Task instructions: Find the line below with "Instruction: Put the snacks" and the line with "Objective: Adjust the". Output them and the lines between, exactly, but not the pictures.

(Data provided Opens)

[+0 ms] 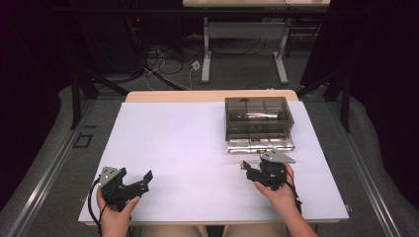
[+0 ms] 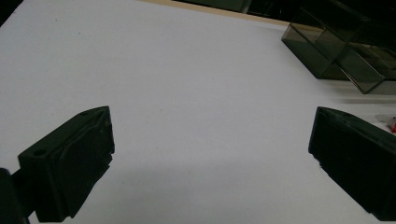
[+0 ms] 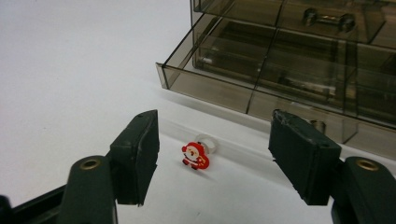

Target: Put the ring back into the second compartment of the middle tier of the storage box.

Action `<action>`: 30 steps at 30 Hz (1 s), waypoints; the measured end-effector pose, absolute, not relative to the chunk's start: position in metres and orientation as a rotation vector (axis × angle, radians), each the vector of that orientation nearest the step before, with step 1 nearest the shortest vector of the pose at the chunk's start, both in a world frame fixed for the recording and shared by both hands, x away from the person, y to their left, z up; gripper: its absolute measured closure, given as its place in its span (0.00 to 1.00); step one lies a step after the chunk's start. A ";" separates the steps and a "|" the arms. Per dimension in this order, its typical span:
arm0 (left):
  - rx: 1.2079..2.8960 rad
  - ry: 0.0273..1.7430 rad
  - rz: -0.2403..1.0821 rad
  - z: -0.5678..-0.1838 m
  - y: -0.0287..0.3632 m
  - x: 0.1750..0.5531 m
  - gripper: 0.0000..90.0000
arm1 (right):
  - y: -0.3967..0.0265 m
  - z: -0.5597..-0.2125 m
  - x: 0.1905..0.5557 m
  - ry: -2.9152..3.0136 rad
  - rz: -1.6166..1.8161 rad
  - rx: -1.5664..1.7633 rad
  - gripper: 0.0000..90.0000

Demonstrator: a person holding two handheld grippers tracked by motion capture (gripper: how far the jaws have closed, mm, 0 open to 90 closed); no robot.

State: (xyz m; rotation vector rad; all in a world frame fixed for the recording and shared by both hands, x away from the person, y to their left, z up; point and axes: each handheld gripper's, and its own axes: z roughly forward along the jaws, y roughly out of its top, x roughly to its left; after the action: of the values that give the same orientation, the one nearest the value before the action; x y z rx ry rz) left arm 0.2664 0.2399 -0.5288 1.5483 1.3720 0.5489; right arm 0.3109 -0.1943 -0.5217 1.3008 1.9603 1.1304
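A tiny red Santa charm on a clear ring lies on the white mat, just in front of a smoky transparent drawer box. The box's bottom drawer is pulled out toward me. My right gripper stands open around the charm, a pad on each side with neither touching it; from above, the right gripper sits just short of the drawer, the charm at its tip. My left gripper rests near the front left of the mat, jaws wide open with nothing between them.
The drawer box holds small metal parts in its compartments. Beyond the table's far edge are a desk frame and loose cables on the floor. Dark curtains close off both sides.
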 end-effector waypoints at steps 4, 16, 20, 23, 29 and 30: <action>1.554 1.363 0.550 -0.529 0.239 0.266 0.00 | -0.189 -0.527 0.316 1.979 1.112 1.311 0.40; 1.556 1.365 0.526 -0.531 0.241 0.267 0.00 | -0.178 -0.538 0.326 2.004 1.072 1.349 0.47; 1.558 1.360 0.513 -0.531 0.242 0.267 0.00 | -0.176 -0.541 0.328 2.013 1.061 1.358 0.49; 1.553 1.358 0.511 -0.531 0.242 0.266 0.00 | -0.175 -0.543 0.330 2.014 1.049 1.370 0.51; 1.558 1.348 0.510 -0.532 0.242 0.266 0.00 | -0.174 -0.548 0.334 2.020 1.042 1.393 0.53; 1.560 1.349 0.507 -0.531 0.242 0.266 0.00 | -0.173 -0.549 0.334 2.021 1.048 1.397 0.53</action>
State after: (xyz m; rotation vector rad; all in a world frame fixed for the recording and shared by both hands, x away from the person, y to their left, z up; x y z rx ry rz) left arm 0.2663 0.2423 -0.5315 1.5595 1.3493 0.5073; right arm 0.3341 -0.1732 -0.5486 1.3974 2.0208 1.0482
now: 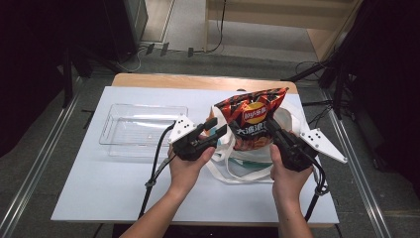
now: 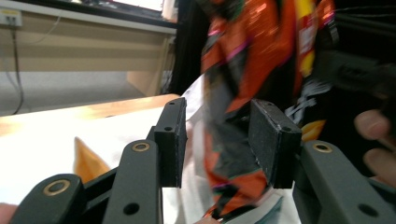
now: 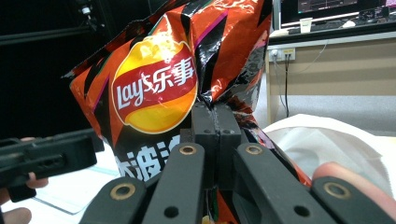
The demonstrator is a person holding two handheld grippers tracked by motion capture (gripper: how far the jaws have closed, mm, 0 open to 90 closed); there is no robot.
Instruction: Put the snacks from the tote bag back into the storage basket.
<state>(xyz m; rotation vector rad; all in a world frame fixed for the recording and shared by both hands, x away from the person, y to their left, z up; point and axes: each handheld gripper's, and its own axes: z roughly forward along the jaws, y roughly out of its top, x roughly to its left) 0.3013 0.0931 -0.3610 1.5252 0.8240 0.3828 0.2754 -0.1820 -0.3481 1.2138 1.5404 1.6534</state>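
one chip bag – right gripper pinching it, left gripper spread

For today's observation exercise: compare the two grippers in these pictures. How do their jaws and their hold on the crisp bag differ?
The right gripper has its jaws pinched shut on the crisp bag; the left gripper has jaws apart, pads either side of the bag and the white tote bag, gripping neither. Both are black, hand-held and meet at the bag.

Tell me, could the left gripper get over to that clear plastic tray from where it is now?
Probably yes. The left gripper stands open beside the chip bag with nothing pinched, and the clear tray lies just to its left on the white table cover, with nothing between them. The right gripper grips the bag.
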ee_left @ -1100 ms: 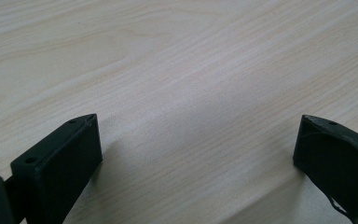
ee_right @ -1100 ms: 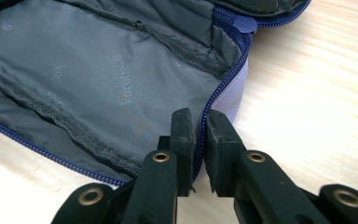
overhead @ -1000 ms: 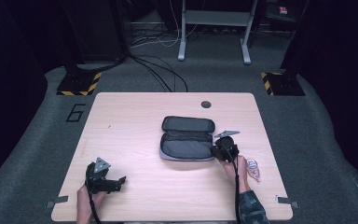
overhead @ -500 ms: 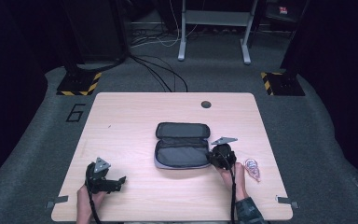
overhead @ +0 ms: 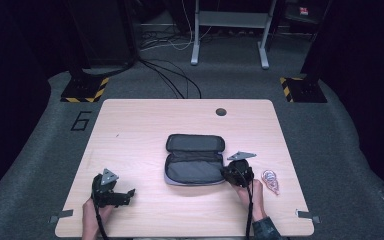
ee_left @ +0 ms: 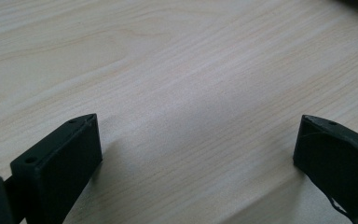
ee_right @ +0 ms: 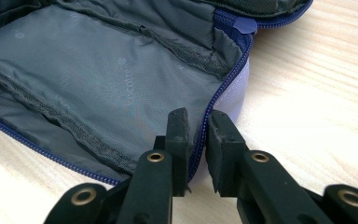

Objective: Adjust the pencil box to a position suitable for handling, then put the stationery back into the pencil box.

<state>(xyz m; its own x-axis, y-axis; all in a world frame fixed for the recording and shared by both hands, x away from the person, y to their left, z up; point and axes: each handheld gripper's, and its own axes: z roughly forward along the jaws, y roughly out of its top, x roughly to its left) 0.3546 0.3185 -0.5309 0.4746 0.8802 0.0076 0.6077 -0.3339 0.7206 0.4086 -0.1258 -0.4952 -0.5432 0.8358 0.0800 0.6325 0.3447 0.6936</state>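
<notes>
An open dark zip case [overhead: 195, 160] with a grey lining [ee_right: 98, 70] and a blue zip lies flat in the middle of the wooden table [overhead: 145, 130]. My right gripper [overhead: 226, 173] is at the case's right end. Its jaws [ee_right: 196, 119] are shut on the zipped rim of the near half, one pad inside on the lining and one outside on the pale shell. My left gripper [overhead: 127, 195] rests near the front left of the table, well away from the case. Its jaws [ee_left: 198, 126] stand wide open over bare wood.
A small pinkish, clear-wrapped item [overhead: 270, 180] lies on the table just right of my right hand. A dark round hole [overhead: 221, 111] sits near the table's far edge. Beyond the table are cables, a stand's legs and striped floor blocks.
My right gripper has moved a little left and toward the front edge, and the case has slid left with it. The left gripper has kept still.
</notes>
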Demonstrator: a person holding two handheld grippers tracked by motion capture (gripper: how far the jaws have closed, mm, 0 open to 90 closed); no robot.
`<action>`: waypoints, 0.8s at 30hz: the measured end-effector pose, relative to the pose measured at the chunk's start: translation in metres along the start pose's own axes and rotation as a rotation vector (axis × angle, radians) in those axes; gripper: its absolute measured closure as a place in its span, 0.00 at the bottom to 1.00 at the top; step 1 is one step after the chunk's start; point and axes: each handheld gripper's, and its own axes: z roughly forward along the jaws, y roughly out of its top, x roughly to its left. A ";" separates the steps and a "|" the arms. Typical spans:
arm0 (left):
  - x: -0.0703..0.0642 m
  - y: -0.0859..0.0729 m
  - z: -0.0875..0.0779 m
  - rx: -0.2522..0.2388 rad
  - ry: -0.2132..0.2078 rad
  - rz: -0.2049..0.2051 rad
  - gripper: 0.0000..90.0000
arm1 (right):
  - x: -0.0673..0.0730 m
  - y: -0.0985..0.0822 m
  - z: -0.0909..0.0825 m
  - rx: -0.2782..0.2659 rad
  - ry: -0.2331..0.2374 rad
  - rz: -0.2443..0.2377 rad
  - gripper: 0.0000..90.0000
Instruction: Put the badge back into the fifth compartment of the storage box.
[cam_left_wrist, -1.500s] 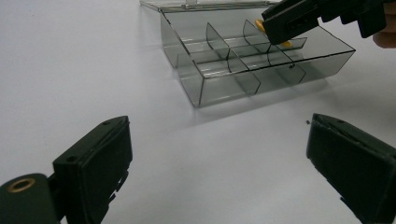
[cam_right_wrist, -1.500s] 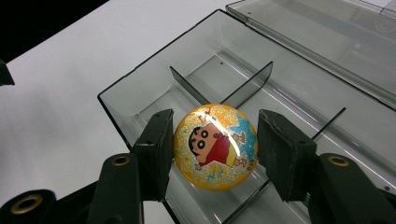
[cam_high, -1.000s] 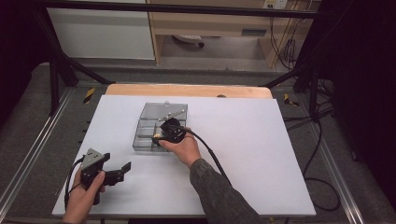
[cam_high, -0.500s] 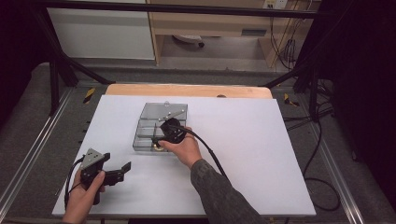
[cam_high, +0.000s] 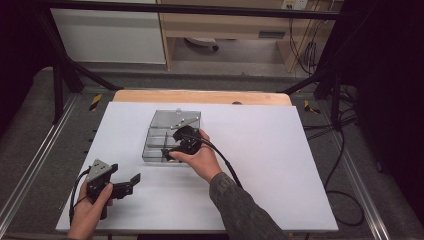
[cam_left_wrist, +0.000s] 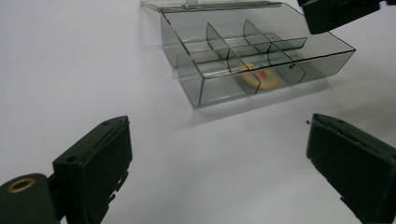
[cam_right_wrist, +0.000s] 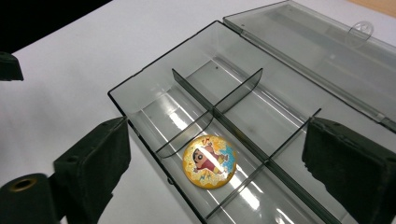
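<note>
Badge: the round yellow badge (cam_right_wrist: 209, 161) with a cartoon figure lies flat on the floor of a middle compartment in the box's near row, at lower centre of your right gripper view; in your left gripper view the badge (cam_left_wrist: 259, 76) shows through the front wall at upper right.
Box: the clear grey divided box (cam_high: 156, 145) sits just left of centre in the high view, on the white table (cam_high: 280, 165); its lid (cam_high: 175, 119) lies flung open behind it.
Right gripper: your right gripper (cam_high: 172, 145) hangs over the box's near right part; its jaws have just been opening and now stand spread wide, one on each side of the badge in your right gripper view, pads clear of it, nothing grasped.
Left gripper: your left gripper (cam_high: 127, 183) rests at lower left of the high view, well apart from the box, pointing right; jaws released and wide, bare table between them.
Hands: your right hand (cam_high: 200, 159) wraps its gripper from below; your left hand (cam_high: 90, 212) holds the other by its handle.
</note>
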 end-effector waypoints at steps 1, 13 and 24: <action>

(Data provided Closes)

Answer below:
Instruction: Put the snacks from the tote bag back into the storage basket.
<state>(xyz m; rotation vector rad; all in a world frame fixed for the recording and shared by both hands, x away from the person, y to their left, z up; point and axes: each handheld gripper's, and its own axes: z roughly forward along the jaws, y roughly out of its top, x roughly to its left) 0.3013 0.0931 -0.3610 1.5252 0.8240 0.3828 0.2754 -0.1820 -0.3481 1.2138 1.5404 1.6534</state>
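one chip bag – right gripper pinching it, left gripper spread

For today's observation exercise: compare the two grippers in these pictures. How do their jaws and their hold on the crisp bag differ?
The right gripper has its jaws pinched shut on the crisp bag; the left gripper has jaws apart, pads either side of the bag and the white tote bag, gripping neither. Both are black, hand-held and meet at the bag.

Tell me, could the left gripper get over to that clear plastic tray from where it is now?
Probably yes. The left gripper stands open beside the chip bag with nothing pinched, and the clear tray lies just to its left on the white table cover, with nothing between them. The right gripper grips the bag.
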ee_left @ -1100 ms: 
ee_right @ -1100 ms: 
overhead @ -1000 ms: 
overhead @ -500 ms: 
overhead @ +0 ms: 
ee_left @ +0 ms: 
ee_right @ +0 ms: 

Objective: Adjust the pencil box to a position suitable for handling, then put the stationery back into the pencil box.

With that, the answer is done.